Here's the schedule for Jack, Part One, airing on Wednesday, 7 January and Thursday, 8 January:

Mark Robson's "Phffft!" (1954), at 8 p.m., est. - Lemmon's second movie to be released - a marital comedy written by playwright George Axelrod that has remained impressively contemporary for more than 50 years now - has always existed, inexplicably so, in the shadows of his first, George Cukor's delightful "It Should Happen to You!" Actually, maybe it's not all that inexplicable, given that Cukor's name always went further in movie-critics circles and among buffs than Robson's ever did.

(Note: "Phffft!" was actually filmed after "Three for the Show" - see below - which was Jack's second film but whose release was delayed because of censorship problems.)

Nevertheless, both films have one thing in common - uncommonly smart, alert scripts written by people who honed their skills on the stage. ("It Should Happen to You" was penned by Garson Kanin.) Axelrod - the author of the scripts for "The Seven Year Itch" and "The Manchurian Candidate" and the director of "Lord Love a Duck" - came up with sharp, ageless observations as he investigates the disintegration of the marriage of Nina and Robert Tracy (played by Judy Holliday and Lemmon who, of course, were teamed earlier that year in "It Should Happen to You!") and the way it inevitably rebounds. You could call the film post-trendy.
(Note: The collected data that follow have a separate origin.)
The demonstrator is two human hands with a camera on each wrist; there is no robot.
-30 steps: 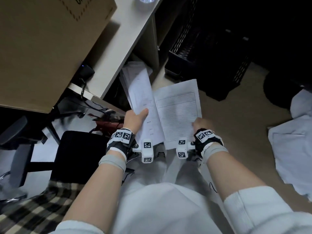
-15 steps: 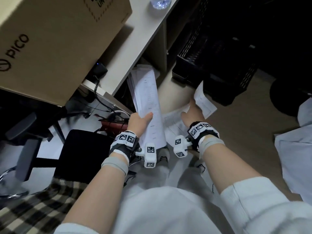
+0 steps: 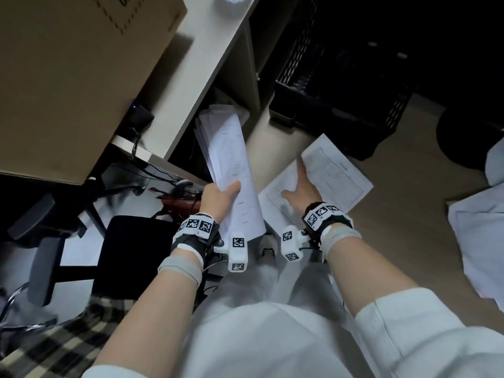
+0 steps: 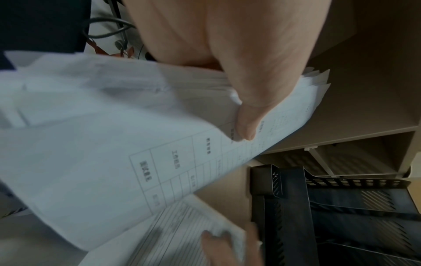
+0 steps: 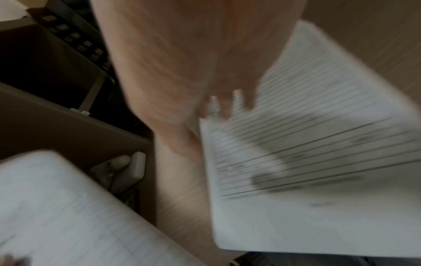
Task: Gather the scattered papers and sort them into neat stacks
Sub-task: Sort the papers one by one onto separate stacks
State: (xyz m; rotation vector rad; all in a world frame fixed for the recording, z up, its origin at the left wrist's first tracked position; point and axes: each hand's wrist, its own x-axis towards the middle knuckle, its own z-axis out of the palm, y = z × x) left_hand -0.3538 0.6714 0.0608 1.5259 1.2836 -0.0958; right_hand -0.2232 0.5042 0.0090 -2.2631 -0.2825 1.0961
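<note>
Nearest the camera, two bare forearms with grey wristbands and marker-tagged wrist rigs, white sleeves pushed up above them. Just ahead, left hand (image 3: 218,199) clamped on a sheaf of papers (image 3: 231,170): thumb laid across the printed top page, fingers curled beneath, edge-on and tilted so the far end points away toward the bench (image 3: 196,77). Same grip plain in the left wrist view, thumb (image 4: 247,124) pressed on a gridded form, page corners fanned unevenly past it. Beside the sheaf, to its right and a little lower, right hand (image 3: 301,190) spread flat, fingers straight and apart, palm down on a lined sheet (image 3: 281,205) lying on the floor. Second lined sheet (image 3: 335,170) overlapping the first, touching the fingertips and reaching beyond them to the right; blurred in the right wrist view, so whether any finger slips under its edge cannot be told. Farther on, black mesh crate (image 3: 338,85) on the floor, near the far corner of that second sheet. Left of the sheaf, dark chair (image 3: 81,241) and tangled cables under the bench. On the bench, large cardboard box (image 3: 68,77) and, farthest off, bottom of a clear bottle (image 3: 231,2). Off at the right edge, pale cloth (image 3: 480,241) on the floor, well apart from both hands.
</note>
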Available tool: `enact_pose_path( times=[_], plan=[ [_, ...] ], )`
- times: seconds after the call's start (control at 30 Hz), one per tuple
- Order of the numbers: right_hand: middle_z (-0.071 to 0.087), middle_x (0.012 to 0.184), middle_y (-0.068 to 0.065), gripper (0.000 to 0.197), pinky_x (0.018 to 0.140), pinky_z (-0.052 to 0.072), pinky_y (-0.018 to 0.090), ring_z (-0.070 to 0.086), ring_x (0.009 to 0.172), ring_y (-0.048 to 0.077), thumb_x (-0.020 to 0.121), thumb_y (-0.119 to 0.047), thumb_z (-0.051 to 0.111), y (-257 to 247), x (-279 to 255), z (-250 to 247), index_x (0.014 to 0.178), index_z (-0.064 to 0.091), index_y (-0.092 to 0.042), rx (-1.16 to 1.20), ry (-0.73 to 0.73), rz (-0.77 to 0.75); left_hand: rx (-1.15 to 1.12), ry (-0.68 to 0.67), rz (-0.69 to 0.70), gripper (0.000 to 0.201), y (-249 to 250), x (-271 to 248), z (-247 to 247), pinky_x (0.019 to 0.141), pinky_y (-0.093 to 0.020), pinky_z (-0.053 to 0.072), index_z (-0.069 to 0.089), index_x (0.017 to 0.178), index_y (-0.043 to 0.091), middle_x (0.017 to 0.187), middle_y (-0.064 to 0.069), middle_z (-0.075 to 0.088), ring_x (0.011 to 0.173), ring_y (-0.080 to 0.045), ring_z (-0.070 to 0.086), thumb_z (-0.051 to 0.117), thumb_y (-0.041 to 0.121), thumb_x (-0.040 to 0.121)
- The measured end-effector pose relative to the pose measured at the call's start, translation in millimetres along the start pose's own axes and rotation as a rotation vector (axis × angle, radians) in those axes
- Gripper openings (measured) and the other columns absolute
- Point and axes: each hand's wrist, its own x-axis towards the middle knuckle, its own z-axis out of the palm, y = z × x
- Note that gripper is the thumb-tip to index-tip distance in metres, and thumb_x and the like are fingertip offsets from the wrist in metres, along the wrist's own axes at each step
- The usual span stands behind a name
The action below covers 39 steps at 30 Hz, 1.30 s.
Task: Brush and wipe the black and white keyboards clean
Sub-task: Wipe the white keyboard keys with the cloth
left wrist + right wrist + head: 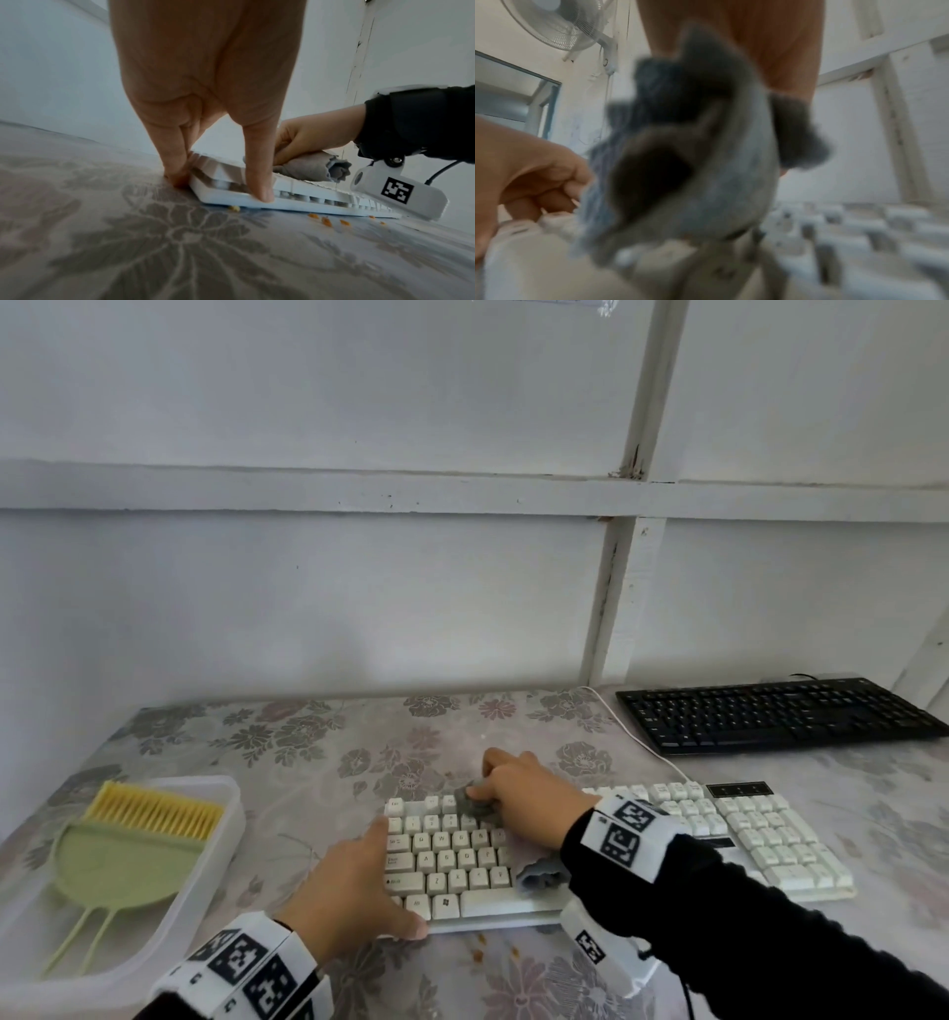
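Bench (318, 742) with white keyboard (770, 845) near its front edge, black keyboard (780, 716) at the far right. Left hand (354, 880), fingers straight, braces the white keyboard's left end; right hand (529, 793) grips a grey cloth (475, 806) on the top rows. Risk: trailing cloth snagging keycaps; orange crumbs (326, 220) remaining underneath.

The left hand (354, 875) lies flat, fingers straight, thumb spread toward the body. The right hand (524, 793), beyond it, is curled, pinching a grey cloth (475, 806).
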Motion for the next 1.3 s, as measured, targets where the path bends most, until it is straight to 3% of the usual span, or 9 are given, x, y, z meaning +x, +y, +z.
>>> enact_pose_path(
  times=[0.3, 0.47, 0.63, 0.77, 0.87, 0.93, 1.1, 1.2, 1.3],
  plan=[
    [0.041, 0.092, 0.002, 0.027, 0.068, 0.034, 0.030, 0.038, 0.084, 0.020, 0.096, -0.025, 0.048, 36.5, -12.2, -12.3, 0.084, 0.061, -0.005, -0.038, 0.007, 0.072, 0.019, -0.001, 0.016, 0.098, 1.8, -0.3, -0.7, 0.075, -0.015, 0.044, 0.027, 0.138, 0.022, 0.113, 0.009, 0.058, 0.097, -0.009, 0.056, 0.080, 0.042, 0.058],
    [0.039, 0.090, 0.001, 0.013, 0.061, 0.030, 0.024, 0.038, 0.083, 0.019, 0.095, -0.013, 0.046, 51.2, -26.2, -5.8, 0.084, 0.053, -0.013, -0.009, 0.054, 0.077, 0.011, -0.010, 0.030, 0.104, 0.4, 0.0, -1.2, 0.081, -0.017, 0.047, 0.023, 0.142, 0.024, 0.117, 0.010, 0.058, 0.101, -0.008, 0.056, 0.078, 0.044, 0.057],
    [0.044, 0.105, 0.002, 0.027, 0.073, 0.033, 0.028, 0.032, 0.096, 0.018, 0.095, -0.004, 0.043, 72.3, -33.8, -4.4, 0.091, 0.064, -0.021, -0.086, 0.072, 0.107, 0.022, -0.022, 0.018, 0.109, 0.4, 0.5, -1.3, 0.081, -0.017, 0.044, 0.021, 0.144, 0.021, 0.123, 0.007, 0.056, 0.106, -0.010, 0.054, 0.077, 0.047, 0.054],
    [0.035, 0.090, -0.005, 0.035, 0.067, 0.029, 0.021, 0.035, 0.100, 0.025, 0.098, -0.012, 0.041, 81.2, -47.0, -13.7, 0.065, 0.039, -0.025, -0.053, 0.088, 0.189, 0.044, -0.019, 0.002, 0.112, 0.3, 2.3, -0.1, 0.085, -0.018, 0.043, 0.017, 0.146, 0.018, 0.130, 0.006, 0.053, 0.112, -0.011, 0.053, 0.078, 0.049, 0.057],
    [0.037, 0.095, -0.002, 0.024, 0.061, 0.022, 0.016, 0.036, 0.092, 0.021, 0.099, -0.022, 0.041, 93.0, -52.8, -15.4, 0.089, 0.062, -0.016, -0.088, 0.122, 0.189, 0.029, -0.031, -0.015, 0.122, -0.8, 2.4, -0.1, 0.089, -0.020, 0.043, 0.018, 0.146, 0.019, 0.130, 0.006, 0.053, 0.112, -0.011, 0.053, 0.075, 0.057, 0.045],
    [0.037, 0.097, -0.002, 0.027, 0.067, 0.028, 0.019, 0.038, 0.088, 0.021, 0.099, -0.023, 0.042, 106.3, -53.8, -12.5, 0.105, 0.068, -0.017, -0.124, 0.139, 0.212, 0.014, -0.027, -0.005, 0.124, -2.3, 2.0, -0.3, 0.092, -0.023, 0.045, 0.021, 0.145, 0.021, 0.128, 0.007, 0.054, 0.112, -0.010, 0.054, 0.070, 0.059, 0.038],
    [0.036, 0.089, -0.006, 0.020, 0.093, 0.046, 0.036, 0.051, 0.103, 0.031, 0.094, -0.023, 0.053, 122.7, -48.2, -14.9, 0.091, 0.072, -0.018, -0.082, 0.114, 0.365, 0.004, -0.017, -0.007, 0.111, -1.8, 2.2, 0.3, 0.091, -0.023, 0.046, 0.025, 0.142, 0.022, 0.124, 0.008, 0.056, 0.107, -0.010, 0.055, 0.078, 0.049, 0.050],
    [0.043, 0.102, -0.001, 0.026, 0.102, 0.042, 0.046, 0.049, 0.112, 0.034, 0.093, -0.033, 0.055, 89.0, -37.4, -21.8, 0.086, 0.070, -0.013, 0.074, 0.109, 0.291, 0.001, -0.022, -0.029, 0.114, -1.5, 2.4, 0.1, 0.092, -0.024, 0.046, 0.021, 0.145, 0.021, 0.126, 0.007, 0.055, 0.108, -0.011, 0.054, 0.079, 0.048, 0.050],
    [0.038, 0.100, -0.004, 0.022, 0.099, 0.043, 0.040, 0.045, 0.104, 0.025, 0.092, -0.024, 0.053, 38.8, -22.8, -16.5, 0.092, 0.064, -0.005, 0.117, 0.092, 0.157, 0.000, -0.021, -0.033, 0.117, -1.6, 1.7, -0.5, 0.094, -0.024, 0.045, 0.019, 0.146, 0.020, 0.128, 0.005, 0.054, 0.111, -0.012, 0.053, 0.079, 0.047, 0.050]
  ],
)
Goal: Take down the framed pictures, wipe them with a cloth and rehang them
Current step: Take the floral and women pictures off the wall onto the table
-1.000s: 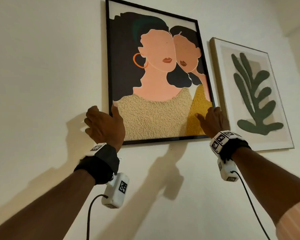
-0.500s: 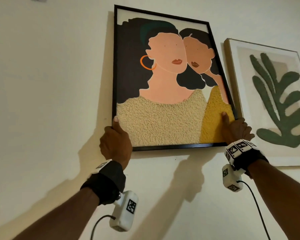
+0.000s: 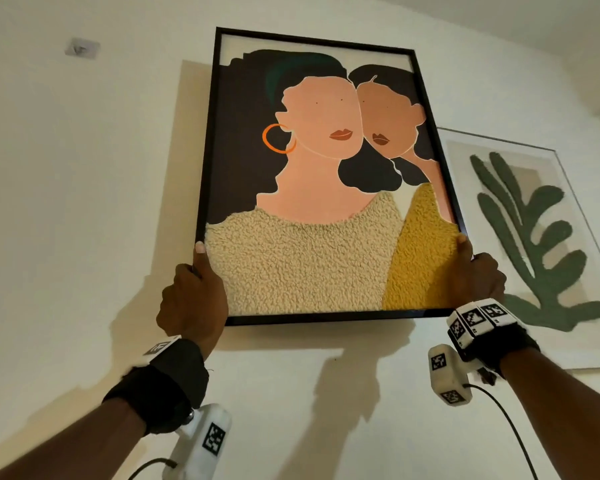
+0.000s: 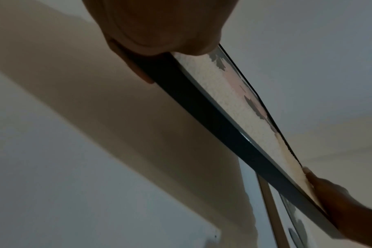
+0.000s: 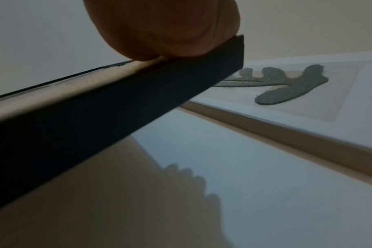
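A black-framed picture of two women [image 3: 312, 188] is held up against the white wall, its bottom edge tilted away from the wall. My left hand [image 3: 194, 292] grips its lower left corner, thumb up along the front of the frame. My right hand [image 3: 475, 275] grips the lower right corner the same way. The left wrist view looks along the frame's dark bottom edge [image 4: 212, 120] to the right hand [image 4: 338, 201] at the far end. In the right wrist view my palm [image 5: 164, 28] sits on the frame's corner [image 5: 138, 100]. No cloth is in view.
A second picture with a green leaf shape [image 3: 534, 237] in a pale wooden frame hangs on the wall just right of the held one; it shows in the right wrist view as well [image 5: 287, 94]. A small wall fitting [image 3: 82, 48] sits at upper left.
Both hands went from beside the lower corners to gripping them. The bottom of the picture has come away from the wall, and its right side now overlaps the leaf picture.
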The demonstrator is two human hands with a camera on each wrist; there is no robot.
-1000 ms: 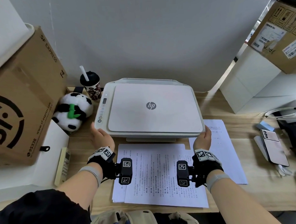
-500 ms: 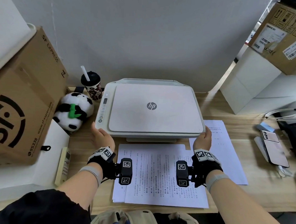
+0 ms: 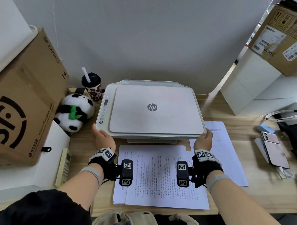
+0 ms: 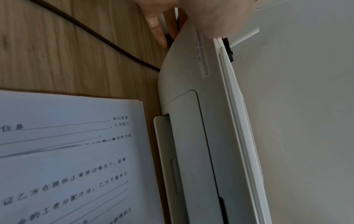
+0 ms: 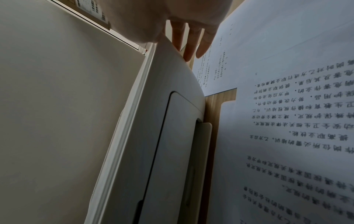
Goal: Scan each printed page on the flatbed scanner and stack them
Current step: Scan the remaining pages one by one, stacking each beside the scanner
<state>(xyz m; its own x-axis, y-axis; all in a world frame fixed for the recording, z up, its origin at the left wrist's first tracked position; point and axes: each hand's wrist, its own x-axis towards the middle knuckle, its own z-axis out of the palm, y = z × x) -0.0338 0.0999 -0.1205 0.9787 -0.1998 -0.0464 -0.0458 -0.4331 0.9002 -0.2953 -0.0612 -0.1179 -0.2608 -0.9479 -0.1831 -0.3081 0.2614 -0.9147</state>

Axelrod's dialogue is a particular treat. That invaluable character actor,
Jack Carson, plays Charlie Anderson, Lemmon's best friend - a confirmed bachelor who forever hands out both bad and interesting dating advice. His lecture on the allure of facial hair provides an excellent case in point:

Charlie: "Grow a moustache. A moustache is very important, It's all part of the famous Charlie Anderson Theory on the Efficacy of Face Hair in Dealing with the Opposite Sex. Sure. Always remember this, Bobby -- dames become unpredictable when faced with a moustache -- it both arouses and angers them -- Being as it is a symbol of masculinity, they feel drawn toward it. And at the same time, because of envy, they feel inpelled to cause its removal. All men should raise moustaches from time to time." (The italicized words are in Axelrod's script but they were cut from the final film, along with other compelling thoughts on the subject.)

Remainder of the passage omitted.